Based on data from a preliminary study,^12,14 a sample size of 51 participants per group was estimated to provide at least 80% power to detect superior reductions in AHI and ESS with surgery compared with medical management as demonstrated by the lower limit of the 95% CI for the difference in mean values at 6 months being at least 20 events per hour for the AHI and 3 units for the ESS.¹² These differences are greater than the minimal clinically important differences of 15 events per hour for the AHI and 2 units for the ESS to account for the cost and potential morbidity of surgery, a concept termed sufficiently important difference.³¹

The sample size was based on the ESS primary outcome because it required a larger sample than the AHI primary outcome. The a priori sufficiently important³¹ superiority margin was set to 3 in ESS change between the groups at 6 months, and an SD of 5 was estimated based on the preliminary study.^12,14 For the sample size estimation, the t test was used at a 2-sided α level of .05 for significance and power of 80% (β = 0.20) and provided an adjustment in case of a nonnormal distribution, yielding the sample size of 102.¹² The use of a mixed-effects model to account for missing data further increased statistical power compared with that estimated with the t test.

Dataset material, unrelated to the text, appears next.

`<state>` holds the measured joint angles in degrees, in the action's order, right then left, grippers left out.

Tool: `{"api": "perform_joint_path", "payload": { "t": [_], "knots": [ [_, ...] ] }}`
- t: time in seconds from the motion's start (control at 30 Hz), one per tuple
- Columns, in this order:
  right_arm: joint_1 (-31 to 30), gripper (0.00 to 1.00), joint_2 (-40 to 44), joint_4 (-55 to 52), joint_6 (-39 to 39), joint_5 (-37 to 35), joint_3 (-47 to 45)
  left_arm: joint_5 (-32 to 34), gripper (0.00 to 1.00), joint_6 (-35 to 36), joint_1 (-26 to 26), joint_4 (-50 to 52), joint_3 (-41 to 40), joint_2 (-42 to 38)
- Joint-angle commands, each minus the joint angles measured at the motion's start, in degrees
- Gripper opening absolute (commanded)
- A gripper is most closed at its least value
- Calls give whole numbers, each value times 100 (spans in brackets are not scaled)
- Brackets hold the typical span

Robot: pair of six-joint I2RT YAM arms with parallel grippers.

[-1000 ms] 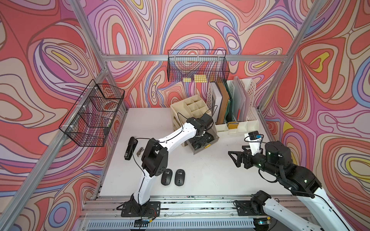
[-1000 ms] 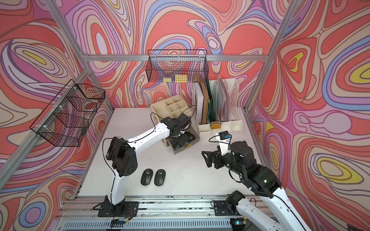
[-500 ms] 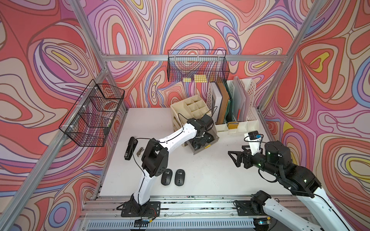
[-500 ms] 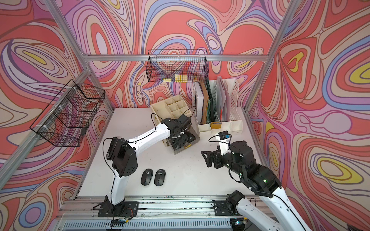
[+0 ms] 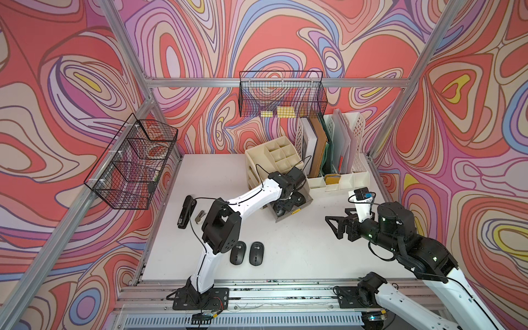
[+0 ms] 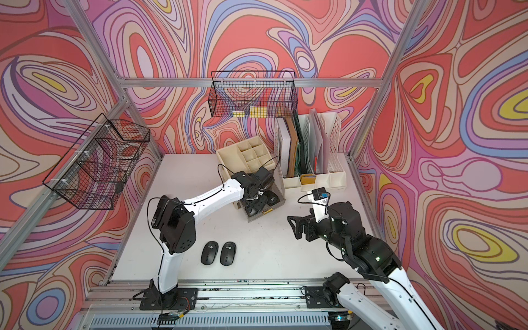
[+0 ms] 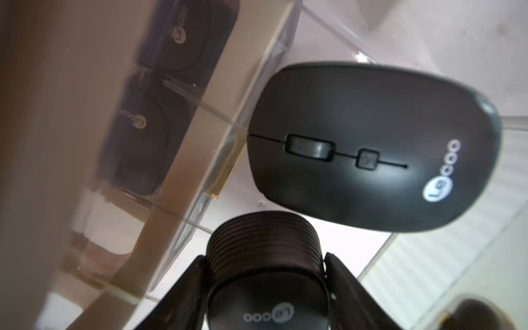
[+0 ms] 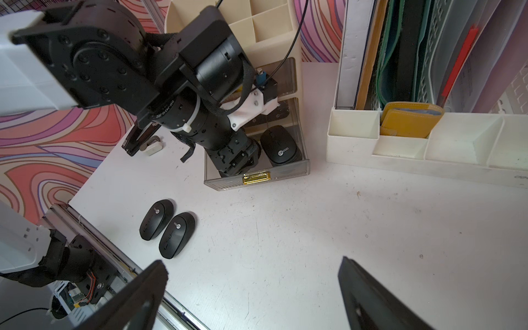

Descriptive data are presented using mean and SD for normally distributed continuous data and frequency and percentage for categorical data. Within-group changes and between-group differences are presented with 95% CIs. Participants were analyzed according to their randomization group. All participants with data at baseline were included in the analysis, with missing data assumed to be missing at random and any potential bias in estimated effects accounted for by the use of mixed-effects models. For all continuous outcome variables, the effect of treatment was assessed on the basis of the difference in the 6-month follow-up values between groups after adjustment for baseline values. Differences were obtained using linear mixed-effects models with a Poisson link distribution function used for those variables for which the outcome could be interpreted as a count and for which the distribution of either the level 1 or level 2 residuals were nonnormally distributed. The relevant outcome was the dependent variable and fixed-effects terms for the intervention group, visit (baseline or 6 months), and an interaction between group and visit, which was interpreted as the intervention effect. The participant ID was included as a random intercept term. Binary variables were analyzed with the Fisher exact test. Serious adverse event rate between-group differences and 95% CIs were calculated with the Wilson procedure without correction for continuity. All data were analyzed using Stata, version 15.0 (StataCorp).

Effect estimates are reported as mean (95% CI). Hypothesis testing was 2-sided and P < .05 was considered statistically significant. Corrections for multiple comparisons were not applied to the 2 primary outcomes because they were considered independent and fall into distinct families of equally important outcomes. Because of the potential for type I error due to multiple comparisons, findings for analyses of secondary end points should be interpreted as exploratory. Although it was not prespecified in the trial protocol or statistical analysis plan (Supplement 1), it was considered important that both primary outcomes (ie, nighttime respiratory disturbance [AHI] and self-reported sleepiness [ESS]) would need to decrease significantly to demonstrate clinical efficacy.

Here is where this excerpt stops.